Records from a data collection
════

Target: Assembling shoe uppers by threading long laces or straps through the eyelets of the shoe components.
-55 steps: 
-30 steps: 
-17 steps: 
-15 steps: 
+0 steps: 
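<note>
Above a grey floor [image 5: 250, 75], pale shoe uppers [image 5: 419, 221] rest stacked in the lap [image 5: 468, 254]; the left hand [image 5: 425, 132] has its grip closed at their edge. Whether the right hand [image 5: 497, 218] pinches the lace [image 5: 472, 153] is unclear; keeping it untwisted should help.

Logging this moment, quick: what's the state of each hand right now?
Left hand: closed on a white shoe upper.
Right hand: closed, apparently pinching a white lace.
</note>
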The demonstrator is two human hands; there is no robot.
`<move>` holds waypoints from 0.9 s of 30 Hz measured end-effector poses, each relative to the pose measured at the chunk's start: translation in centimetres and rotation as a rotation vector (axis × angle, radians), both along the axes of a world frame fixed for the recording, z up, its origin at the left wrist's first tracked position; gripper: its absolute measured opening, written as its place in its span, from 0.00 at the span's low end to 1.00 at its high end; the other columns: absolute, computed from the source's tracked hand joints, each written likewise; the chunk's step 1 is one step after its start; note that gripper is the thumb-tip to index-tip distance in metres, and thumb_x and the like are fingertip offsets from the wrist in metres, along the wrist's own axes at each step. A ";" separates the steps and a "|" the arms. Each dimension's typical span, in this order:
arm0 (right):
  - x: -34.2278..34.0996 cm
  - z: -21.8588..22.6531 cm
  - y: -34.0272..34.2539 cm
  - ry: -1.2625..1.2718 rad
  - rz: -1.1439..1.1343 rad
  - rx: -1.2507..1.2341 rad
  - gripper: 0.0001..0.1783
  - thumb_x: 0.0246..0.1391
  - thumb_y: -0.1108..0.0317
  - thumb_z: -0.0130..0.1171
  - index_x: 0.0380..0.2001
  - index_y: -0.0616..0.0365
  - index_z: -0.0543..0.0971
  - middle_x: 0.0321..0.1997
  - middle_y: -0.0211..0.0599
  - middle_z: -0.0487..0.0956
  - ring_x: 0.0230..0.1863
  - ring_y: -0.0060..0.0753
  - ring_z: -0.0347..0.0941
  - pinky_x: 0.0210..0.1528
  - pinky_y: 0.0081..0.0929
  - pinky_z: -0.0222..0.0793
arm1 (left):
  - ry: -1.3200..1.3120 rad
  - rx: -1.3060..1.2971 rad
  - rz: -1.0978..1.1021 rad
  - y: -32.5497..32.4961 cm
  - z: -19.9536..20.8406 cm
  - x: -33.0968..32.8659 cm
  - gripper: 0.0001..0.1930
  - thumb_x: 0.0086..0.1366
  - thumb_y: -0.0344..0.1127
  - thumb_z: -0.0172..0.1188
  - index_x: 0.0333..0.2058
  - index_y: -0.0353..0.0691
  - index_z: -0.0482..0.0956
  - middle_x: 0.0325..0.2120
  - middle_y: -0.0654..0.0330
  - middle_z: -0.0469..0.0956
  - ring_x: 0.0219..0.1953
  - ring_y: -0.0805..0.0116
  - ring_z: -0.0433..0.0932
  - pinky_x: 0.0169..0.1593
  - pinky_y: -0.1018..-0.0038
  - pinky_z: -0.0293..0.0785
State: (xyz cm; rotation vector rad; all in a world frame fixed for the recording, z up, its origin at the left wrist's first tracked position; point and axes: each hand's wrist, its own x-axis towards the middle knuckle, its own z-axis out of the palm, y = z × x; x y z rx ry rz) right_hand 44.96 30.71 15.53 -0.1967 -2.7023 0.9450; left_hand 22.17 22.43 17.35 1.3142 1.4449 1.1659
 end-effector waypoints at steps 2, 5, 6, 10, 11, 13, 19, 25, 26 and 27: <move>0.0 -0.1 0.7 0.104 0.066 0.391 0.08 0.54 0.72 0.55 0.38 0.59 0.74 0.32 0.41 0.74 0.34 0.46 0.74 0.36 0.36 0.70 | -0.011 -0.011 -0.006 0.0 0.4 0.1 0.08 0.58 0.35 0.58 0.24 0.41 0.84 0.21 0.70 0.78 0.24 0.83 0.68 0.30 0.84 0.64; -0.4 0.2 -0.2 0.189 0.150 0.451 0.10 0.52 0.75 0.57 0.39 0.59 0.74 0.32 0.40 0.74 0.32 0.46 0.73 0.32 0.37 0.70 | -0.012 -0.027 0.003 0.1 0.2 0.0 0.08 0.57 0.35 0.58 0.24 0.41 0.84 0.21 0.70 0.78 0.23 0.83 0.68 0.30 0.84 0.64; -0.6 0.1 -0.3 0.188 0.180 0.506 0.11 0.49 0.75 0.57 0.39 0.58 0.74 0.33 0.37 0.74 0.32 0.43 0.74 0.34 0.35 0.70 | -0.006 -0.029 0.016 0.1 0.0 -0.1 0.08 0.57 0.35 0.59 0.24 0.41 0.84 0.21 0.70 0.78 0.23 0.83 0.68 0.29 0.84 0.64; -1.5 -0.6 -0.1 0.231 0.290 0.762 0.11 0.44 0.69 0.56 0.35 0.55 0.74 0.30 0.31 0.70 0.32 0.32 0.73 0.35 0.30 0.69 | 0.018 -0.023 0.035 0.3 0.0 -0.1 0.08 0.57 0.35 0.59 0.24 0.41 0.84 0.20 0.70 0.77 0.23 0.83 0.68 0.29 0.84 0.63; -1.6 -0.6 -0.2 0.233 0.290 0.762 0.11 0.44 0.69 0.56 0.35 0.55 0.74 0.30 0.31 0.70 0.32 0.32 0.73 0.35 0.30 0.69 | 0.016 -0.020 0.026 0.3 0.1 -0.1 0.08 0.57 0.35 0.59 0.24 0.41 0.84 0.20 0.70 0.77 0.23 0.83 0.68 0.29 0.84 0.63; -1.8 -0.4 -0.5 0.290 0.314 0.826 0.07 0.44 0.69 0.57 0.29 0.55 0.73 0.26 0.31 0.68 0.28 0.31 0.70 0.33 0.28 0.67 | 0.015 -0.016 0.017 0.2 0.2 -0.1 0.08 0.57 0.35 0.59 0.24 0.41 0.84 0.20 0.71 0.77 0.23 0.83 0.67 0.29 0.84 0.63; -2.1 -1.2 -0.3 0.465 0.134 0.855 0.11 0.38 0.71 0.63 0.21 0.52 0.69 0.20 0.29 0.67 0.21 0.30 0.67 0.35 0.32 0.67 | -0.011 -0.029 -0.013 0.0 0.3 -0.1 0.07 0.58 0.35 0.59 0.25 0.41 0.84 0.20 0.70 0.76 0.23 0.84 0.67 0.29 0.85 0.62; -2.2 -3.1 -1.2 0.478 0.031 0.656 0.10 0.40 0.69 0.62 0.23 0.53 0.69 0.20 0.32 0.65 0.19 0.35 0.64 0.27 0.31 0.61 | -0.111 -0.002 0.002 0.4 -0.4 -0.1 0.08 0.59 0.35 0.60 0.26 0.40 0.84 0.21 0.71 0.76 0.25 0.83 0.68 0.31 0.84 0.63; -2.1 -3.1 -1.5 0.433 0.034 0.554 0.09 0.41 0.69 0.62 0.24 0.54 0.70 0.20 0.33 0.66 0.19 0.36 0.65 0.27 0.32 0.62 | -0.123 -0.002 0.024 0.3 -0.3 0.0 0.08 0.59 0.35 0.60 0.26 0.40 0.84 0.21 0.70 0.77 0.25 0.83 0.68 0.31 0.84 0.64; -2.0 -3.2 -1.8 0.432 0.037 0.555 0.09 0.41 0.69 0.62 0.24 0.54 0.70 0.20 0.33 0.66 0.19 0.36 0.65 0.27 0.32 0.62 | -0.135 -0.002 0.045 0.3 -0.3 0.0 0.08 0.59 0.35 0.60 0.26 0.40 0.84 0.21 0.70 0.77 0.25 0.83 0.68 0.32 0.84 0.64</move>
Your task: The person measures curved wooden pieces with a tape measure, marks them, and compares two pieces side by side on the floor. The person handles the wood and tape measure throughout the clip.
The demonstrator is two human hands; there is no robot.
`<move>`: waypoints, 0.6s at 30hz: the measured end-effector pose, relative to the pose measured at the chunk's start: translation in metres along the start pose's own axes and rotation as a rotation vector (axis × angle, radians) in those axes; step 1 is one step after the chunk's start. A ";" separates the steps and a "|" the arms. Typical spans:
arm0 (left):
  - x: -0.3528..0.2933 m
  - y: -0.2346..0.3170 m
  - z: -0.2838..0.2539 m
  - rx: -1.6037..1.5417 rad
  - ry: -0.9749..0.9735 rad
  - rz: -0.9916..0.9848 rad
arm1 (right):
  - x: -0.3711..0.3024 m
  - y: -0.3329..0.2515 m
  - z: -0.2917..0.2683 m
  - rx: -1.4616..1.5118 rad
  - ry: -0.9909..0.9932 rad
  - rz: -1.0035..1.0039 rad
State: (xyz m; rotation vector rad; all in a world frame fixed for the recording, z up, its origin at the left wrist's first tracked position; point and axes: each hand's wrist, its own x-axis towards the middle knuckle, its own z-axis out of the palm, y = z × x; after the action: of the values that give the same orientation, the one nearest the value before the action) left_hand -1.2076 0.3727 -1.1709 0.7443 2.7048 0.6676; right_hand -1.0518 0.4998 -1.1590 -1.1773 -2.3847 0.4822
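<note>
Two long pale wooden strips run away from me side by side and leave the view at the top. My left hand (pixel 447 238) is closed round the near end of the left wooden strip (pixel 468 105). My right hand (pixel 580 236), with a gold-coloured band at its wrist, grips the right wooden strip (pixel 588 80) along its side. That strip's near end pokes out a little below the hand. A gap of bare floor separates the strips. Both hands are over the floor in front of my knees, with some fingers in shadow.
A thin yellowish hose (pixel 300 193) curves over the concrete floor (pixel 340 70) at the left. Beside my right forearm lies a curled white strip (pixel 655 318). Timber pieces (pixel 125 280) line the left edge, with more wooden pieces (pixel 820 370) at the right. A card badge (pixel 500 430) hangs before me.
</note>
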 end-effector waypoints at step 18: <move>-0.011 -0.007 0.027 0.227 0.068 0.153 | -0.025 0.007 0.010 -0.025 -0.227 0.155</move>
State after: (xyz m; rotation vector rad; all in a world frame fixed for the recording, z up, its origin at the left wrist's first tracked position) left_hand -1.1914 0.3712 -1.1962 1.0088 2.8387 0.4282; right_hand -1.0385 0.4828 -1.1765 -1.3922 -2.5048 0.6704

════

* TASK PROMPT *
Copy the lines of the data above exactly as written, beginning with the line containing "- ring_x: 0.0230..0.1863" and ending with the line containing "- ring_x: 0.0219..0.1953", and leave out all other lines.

* WRITTEN ANSWER *
  - ring_x: 0.0230..0.1863
  - ring_y: -0.0060..0.0753
  - ring_z: -0.0347..0.0941
  - pinky_x: 0.0210..0.1528
  - pinky_y: 0.0081..0.0929
  - pinky_z: -0.0222..0.0793
arm1 (left):
  - ry: -1.3200..1.3120 rad
  - rx: -1.3060..1.2971 rad
  - rz: -1.0978..1.1021 rad
  - y: -32.5497..32.4961 cm
  - z: -19.9536..20.8406 cm
  - x: -33.0968..32.8659 cm
  - gripper: 0.0001..0.1930
  - thumb_x: 0.0086..0.1366
  - thumb_y: -0.0344..0.1127
  - thumb_z: -0.0172..0.1188
  - index_x: 0.0333..0.2058
  - index_y: -0.0353..0.0691
  - index_z: -0.0482..0.0956
  - middle_x: 0.0325..0.2120
  - middle_y: -0.0654..0.0330
  - middle_z: -0.0469..0.0956
  - ring_x: 0.0219..0.1953

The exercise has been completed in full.